原始连接:http://castlecops.com/article-6342-nested-0-0.html
No one application nor technique can protect you at 100%, but you can still get pretty close to that. When these guidelines are followed by Windows users, it could possibly bring their chances of being infected by malwares almost to zero. Now we begin our next installment of the Windows Security Checklist - Part 31: Rootkit Revelations.
It is not as complicated as it may first appear, although there is a lot of information to absorb. The Security Experts, 1st Responders, Special Response Team members, Host and Moderator consultants at CastleCops can help you, if you have questions about any of these techniques or featured applications
Rootkit Revelations
Rootkits are not malware but programs that provide a system or means to hide other programs, including malware. They do this by using smart stealthing techniques to modify the Windows operating platform in ways which prevent detection by normal methods. Windows programs, most scanners and even HijackThis will see nothing.
Rootkits install themselves in the Root Drive of computers. The Root is a foundation for all operating system functions. It's the great connector between all programs and applications. On Windows platforms the Root is the "" that follows "C:" thus "C:." The "" is the Root Drive. Rootkits are themselves a form of operating system, independent of Windows and other popular platforms, also hiding from them.
Rootkits were used mostly in the past by hackers hiding trojans and keyloggers on their victims machines. More recently, they are being used to spread viruses, spywares and worms. They are even being used to promote Digital Rights Management by large corporations. In both cases, users are unwittingly installing these nefarious programs on their computers and in greater numbers than ever before.
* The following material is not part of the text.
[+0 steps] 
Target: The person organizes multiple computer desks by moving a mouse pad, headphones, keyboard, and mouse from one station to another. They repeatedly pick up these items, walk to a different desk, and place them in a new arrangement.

Detecting the presence of Rootkits and their payloads is a difficult task, even for the experts. Most anti-spyware and antivirus scanners are unable to find them, although a few have taken steps towards improving that. Both Symantec and Microsoft have removal tools for the Digital Rights Management Rootkit distibuted by Sony Corporation on their music CDs.
"We have analyzed this software, and have determined that in order to help protect our customers we will add a detection and removal signature for the rootkit component," wrote Jason Garms, a spokesperson from Microsoft.
You can download the Malicious Software Removal tool at Microsoft's Update site or from Automatic Updates for Windows XP.
Symantec has a removal tool for this same DRM Sony Rootkit: SecurityRisk.First4DRM
Like these specific Rootkit removal tools, you need special Rootkit detectors and removers for the rest. The easiest way to detect them is to compare the file system of an infected machine with a copy of its clean file list, but that rarely occurs in the real world. Detecting Rootkits is difficult from within an infected system, but by employing different techniques and applications, it can be done. You are strongly urged to obtain the guidance of a security expert before attempting to remove any Rootkit.
The first step is to discover the presence of a Rootkit with a Rootkit Detector (RKD). More than a dozen of these are available. Most are for Windows 2000 and later, but TrojanHunter will detect and remove Rootkits from all Windows platforms, including Windows 98.
Download and Install the 30-day trial: Direct Download of TrojanHunter TrojanHunter runs on Windows 95, 98, ME, NT, 2000 and XP.
With the trial version of TrojanHunter you need to manually update the rule files before you can start scanning. Manually Updating TrojanHunter Rule Files.
Open the TrojanHunter scanner and click on the Trojan icon on the left side, then do a search for "rootkit" and you will see the list of rootkits that it detects and removes.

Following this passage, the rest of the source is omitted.